Francesco Verde (born 16 August 1999) is an Italian football player. He plays for Tritium.

Club career
He is the product of youth teams of Brescia and started playing for their Under-19 squad in the 2015–16 season. He was loaned to Serie C club Lumezzane for the 2016–17 season.
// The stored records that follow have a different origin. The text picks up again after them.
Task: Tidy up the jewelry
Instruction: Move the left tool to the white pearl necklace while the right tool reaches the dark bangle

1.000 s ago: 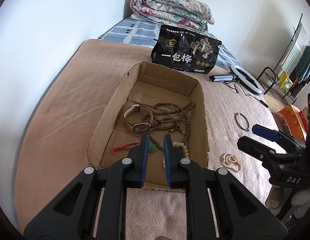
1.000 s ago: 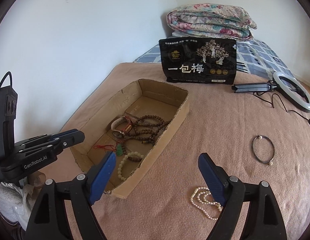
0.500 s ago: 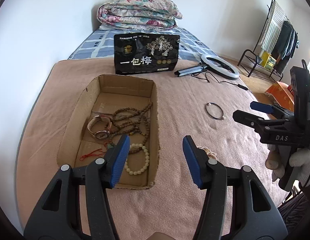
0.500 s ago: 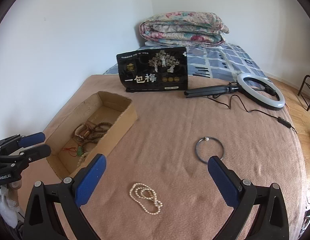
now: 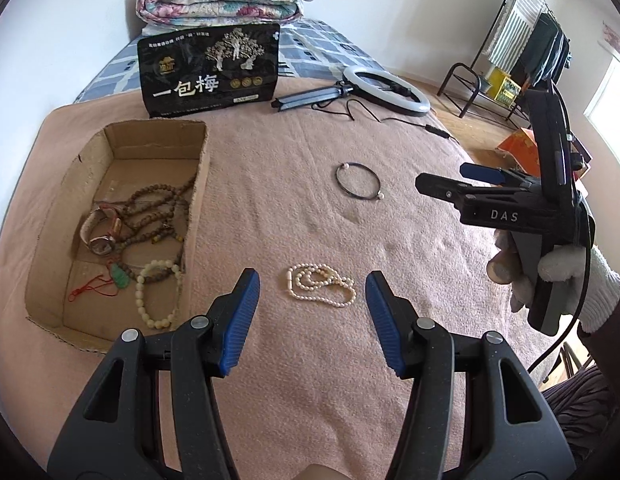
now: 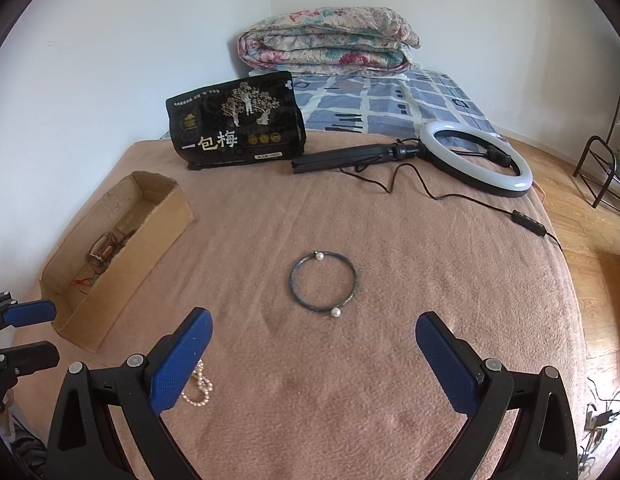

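Note:
A cardboard box (image 5: 200,184) on the pink blanket holds wooden bead strands, a watch (image 5: 100,236), a green pendant and a pale bead bracelet (image 5: 156,294). A pearl necklace (image 5: 319,290) lies on the blanket just ahead of my open, empty left gripper (image 5: 311,312). A dark bangle with two pearl ends (image 6: 323,283) lies ahead of my open, empty right gripper (image 6: 310,356). The box (image 6: 150,232) sits to the right gripper's left, and the pearl necklace (image 6: 198,390) shows beside its left finger. The right gripper (image 5: 461,180) also shows in the left wrist view.
A black snack bag (image 5: 210,72) stands behind the box. A ring light on a folded tripod (image 6: 475,160) with its cable lies at the back right. A folded quilt (image 6: 325,40) lies further back. The bed edge drops to a wooden floor (image 6: 605,248) on the right.
My left gripper opened, released jewelry into the box and swung right over the pearl necklace. My right gripper moved right from the necklace to face the bangle.

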### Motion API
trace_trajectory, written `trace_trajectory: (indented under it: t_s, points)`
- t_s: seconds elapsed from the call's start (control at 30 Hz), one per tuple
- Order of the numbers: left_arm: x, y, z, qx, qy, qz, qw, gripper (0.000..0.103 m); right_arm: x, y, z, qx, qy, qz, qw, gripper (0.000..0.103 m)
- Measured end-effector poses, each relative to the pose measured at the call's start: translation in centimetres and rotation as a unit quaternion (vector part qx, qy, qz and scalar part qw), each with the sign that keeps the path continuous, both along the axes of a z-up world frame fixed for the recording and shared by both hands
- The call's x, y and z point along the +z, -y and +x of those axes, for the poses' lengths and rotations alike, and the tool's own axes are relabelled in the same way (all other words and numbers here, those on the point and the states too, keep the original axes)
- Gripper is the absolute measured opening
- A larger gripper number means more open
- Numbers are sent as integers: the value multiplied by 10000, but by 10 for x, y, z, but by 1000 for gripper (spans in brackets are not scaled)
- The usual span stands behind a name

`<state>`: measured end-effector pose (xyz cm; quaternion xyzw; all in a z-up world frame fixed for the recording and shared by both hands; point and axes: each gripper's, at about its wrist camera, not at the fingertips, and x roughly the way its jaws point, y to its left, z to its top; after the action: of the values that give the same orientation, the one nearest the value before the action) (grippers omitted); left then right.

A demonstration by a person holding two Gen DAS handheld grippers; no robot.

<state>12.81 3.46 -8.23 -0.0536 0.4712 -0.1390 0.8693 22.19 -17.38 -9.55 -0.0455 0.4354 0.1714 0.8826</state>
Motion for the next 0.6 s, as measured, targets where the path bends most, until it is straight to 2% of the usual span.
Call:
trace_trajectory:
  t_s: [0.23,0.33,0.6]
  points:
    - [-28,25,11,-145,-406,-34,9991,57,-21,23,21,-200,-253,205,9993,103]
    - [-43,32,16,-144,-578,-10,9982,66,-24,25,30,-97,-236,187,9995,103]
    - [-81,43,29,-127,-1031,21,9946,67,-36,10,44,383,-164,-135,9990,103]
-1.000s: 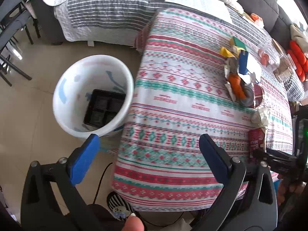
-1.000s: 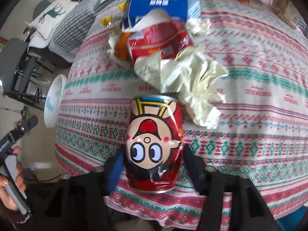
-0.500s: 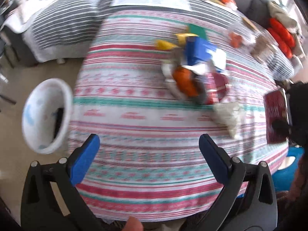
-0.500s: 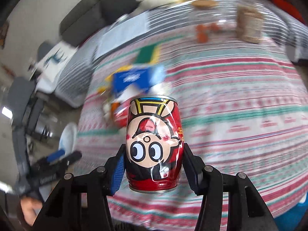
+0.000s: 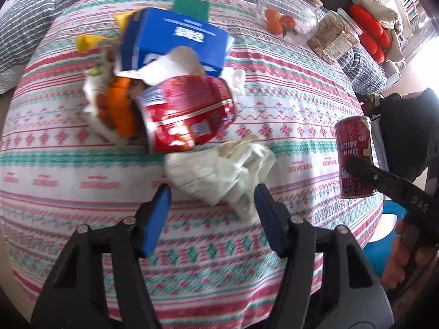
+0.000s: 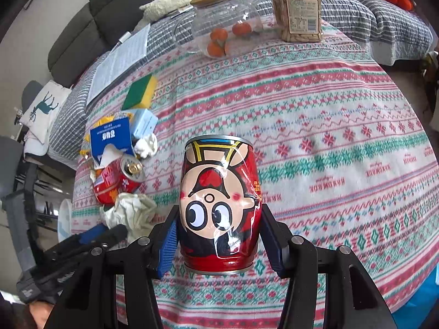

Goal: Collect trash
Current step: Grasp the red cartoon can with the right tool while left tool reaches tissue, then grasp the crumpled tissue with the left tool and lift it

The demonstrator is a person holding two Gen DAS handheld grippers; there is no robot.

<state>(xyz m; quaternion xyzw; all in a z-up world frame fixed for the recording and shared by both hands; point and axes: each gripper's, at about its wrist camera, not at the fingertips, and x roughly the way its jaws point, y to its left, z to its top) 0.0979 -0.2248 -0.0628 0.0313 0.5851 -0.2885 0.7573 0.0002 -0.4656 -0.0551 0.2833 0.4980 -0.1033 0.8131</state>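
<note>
Your left hand-held gripper (image 5: 211, 213) is closing w/ the crumpled tissue (image 5: 219, 172) just ahead, between the pads but not pinched yet, so push in deeper imo. Right hand-held gripper (image 6: 219, 242) is clamped on the milk can (image 6: 219, 205), above the bench (image 6: 329, 142).

A table under a red, green and white patterned cloth (image 6: 329, 104) fills the room's middle. Behind it stands a dark grey sofa (image 6: 82, 35) draped with a grey striped blanket (image 6: 370, 13); daylight enters at a bright window (image 5: 422, 35).

Trash pile sitting on the bench (image 5: 274, 104).
Crumpled paper (image 5: 219, 172) is lying below the crushed can (image 5: 186, 115); box (image 5: 175, 41) above it.
</note>
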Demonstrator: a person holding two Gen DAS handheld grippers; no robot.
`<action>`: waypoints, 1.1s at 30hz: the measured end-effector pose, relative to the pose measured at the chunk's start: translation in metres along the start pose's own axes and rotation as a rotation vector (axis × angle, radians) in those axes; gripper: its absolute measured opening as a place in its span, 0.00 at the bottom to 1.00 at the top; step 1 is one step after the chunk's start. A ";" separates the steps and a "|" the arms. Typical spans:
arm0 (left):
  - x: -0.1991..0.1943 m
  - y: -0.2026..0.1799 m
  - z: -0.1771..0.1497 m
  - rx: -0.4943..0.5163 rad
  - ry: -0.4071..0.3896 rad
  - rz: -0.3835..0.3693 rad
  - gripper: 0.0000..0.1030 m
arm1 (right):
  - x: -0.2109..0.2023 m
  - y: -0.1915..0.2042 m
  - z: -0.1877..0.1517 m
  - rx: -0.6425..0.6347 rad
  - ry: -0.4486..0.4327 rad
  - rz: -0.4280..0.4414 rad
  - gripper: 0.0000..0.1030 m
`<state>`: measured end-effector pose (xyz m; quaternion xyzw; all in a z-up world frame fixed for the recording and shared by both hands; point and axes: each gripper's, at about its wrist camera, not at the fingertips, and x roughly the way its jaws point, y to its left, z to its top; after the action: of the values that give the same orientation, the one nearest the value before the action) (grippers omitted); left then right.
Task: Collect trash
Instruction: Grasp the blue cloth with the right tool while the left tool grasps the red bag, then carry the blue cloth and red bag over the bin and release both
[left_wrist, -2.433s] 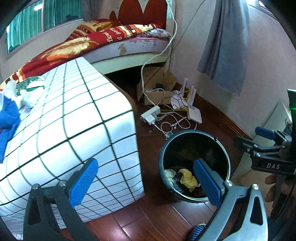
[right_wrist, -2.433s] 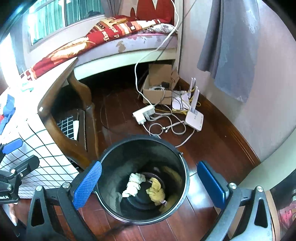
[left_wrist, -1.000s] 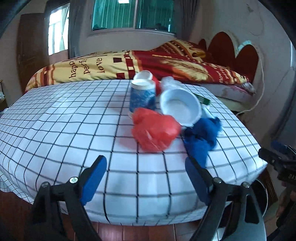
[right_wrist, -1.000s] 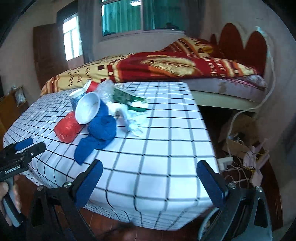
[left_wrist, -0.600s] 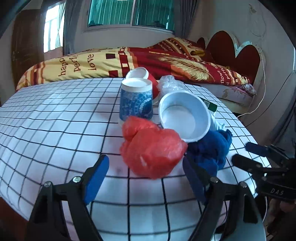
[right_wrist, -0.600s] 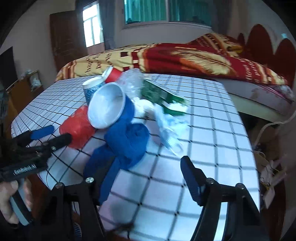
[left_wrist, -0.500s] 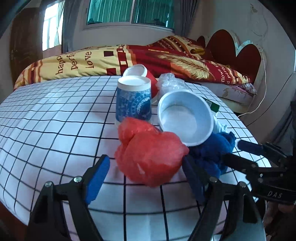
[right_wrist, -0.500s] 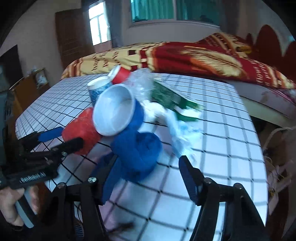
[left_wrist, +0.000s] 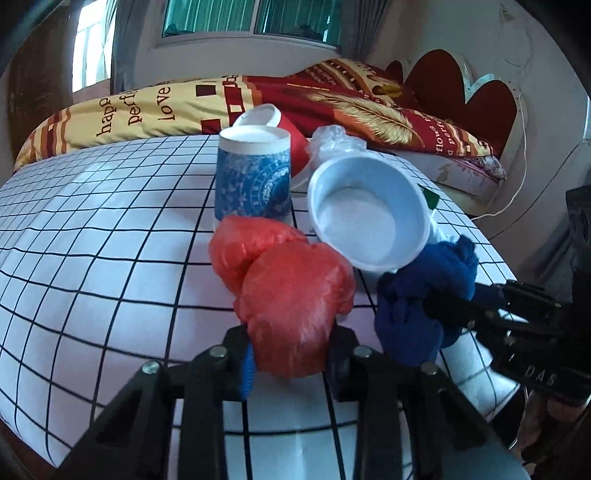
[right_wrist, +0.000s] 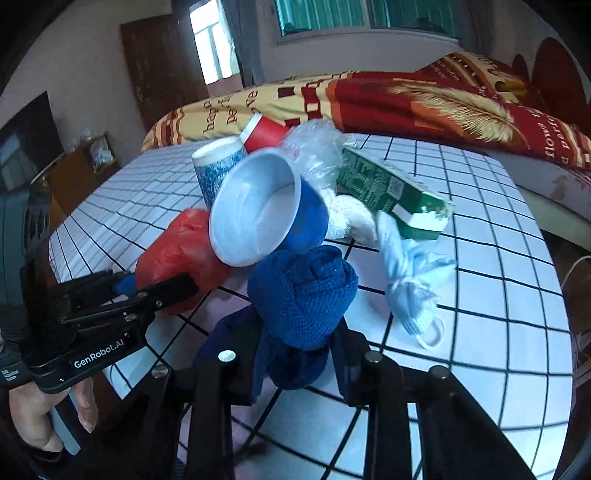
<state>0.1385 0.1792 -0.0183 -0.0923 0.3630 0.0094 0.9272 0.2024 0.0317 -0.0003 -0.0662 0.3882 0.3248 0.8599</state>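
Clearly the pick-up step was in hand — the left gripper (left_wrist: 291, 354) had closed on the red plastic bag (left_wrist: 291, 295) at frame centre, the right gripper (right_wrist: 295, 354) on the blue cloth (right_wrist: 303, 299). Next, lifting both clear of the tilted blue cup (right_wrist: 266, 210) — probably.

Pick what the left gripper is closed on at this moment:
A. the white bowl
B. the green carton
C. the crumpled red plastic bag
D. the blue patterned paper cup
C: in the left wrist view the left gripper has its fingers pressed against both sides of the crumpled red plastic bag, while the right gripper clamps the blue cloth.
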 end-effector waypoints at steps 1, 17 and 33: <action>-0.002 0.000 0.000 0.002 -0.003 0.001 0.28 | -0.005 0.000 -0.001 0.003 -0.009 -0.002 0.31; -0.044 -0.008 -0.005 0.040 -0.044 0.026 0.26 | -0.069 0.005 -0.017 0.007 -0.093 -0.078 0.31; -0.068 -0.055 -0.013 0.120 -0.075 -0.040 0.26 | -0.135 -0.016 -0.038 0.043 -0.171 -0.133 0.31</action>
<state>0.0843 0.1263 0.0269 -0.0437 0.3258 -0.0276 0.9440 0.1228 -0.0635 0.0671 -0.0452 0.3150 0.2631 0.9108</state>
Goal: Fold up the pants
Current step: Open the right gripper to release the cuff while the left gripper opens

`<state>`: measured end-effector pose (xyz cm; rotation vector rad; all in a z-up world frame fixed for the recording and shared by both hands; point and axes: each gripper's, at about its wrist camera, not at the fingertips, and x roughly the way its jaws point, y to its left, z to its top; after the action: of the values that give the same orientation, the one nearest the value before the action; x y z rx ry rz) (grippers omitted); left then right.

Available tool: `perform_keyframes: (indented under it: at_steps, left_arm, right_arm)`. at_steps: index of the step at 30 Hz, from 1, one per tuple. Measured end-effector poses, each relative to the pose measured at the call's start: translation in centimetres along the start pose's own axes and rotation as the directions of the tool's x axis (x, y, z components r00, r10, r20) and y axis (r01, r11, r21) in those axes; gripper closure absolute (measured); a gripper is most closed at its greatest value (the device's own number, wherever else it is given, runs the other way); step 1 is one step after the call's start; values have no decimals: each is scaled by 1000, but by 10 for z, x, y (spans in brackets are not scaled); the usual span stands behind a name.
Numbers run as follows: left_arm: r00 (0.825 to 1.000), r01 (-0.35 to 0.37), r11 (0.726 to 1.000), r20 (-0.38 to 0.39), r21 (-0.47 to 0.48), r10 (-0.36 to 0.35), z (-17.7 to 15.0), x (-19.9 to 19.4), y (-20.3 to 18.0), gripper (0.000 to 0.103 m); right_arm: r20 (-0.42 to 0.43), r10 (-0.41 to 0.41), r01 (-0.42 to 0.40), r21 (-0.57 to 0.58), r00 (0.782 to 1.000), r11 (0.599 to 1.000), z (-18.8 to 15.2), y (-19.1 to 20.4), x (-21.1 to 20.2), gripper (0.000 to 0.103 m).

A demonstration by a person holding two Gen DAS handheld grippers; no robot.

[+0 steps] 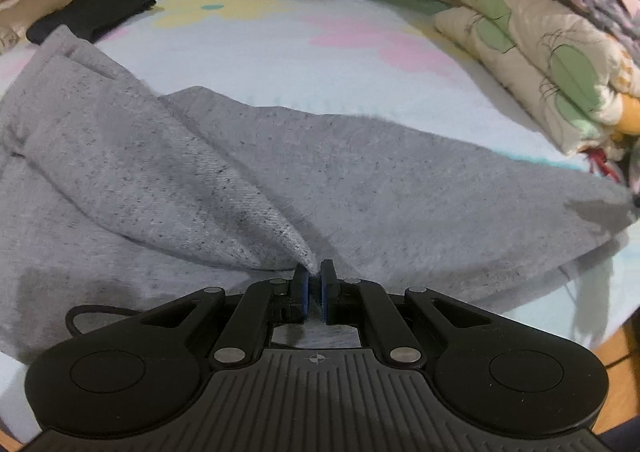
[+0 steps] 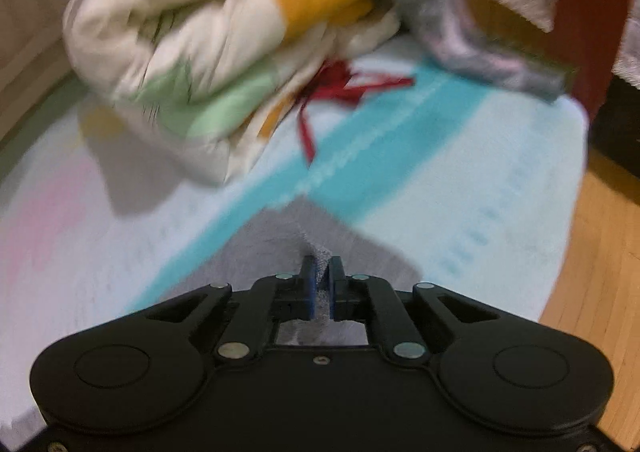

He made his Serie C debut for Lumezzane on 19 November 2016 in a game against Sambenedettese, as a 76th-minute substitute for Antonio Bacio Terracino. Upon his return from loan, he continued to play for Brescia's U-19 squad.

On 13 August 2018, he signed with Cagliari.

He made his Serie A debut for Cagliari on 24 February 2019 in a game against Sampdoria, as a 79th-minute substitute for Riccardo Doratiotto.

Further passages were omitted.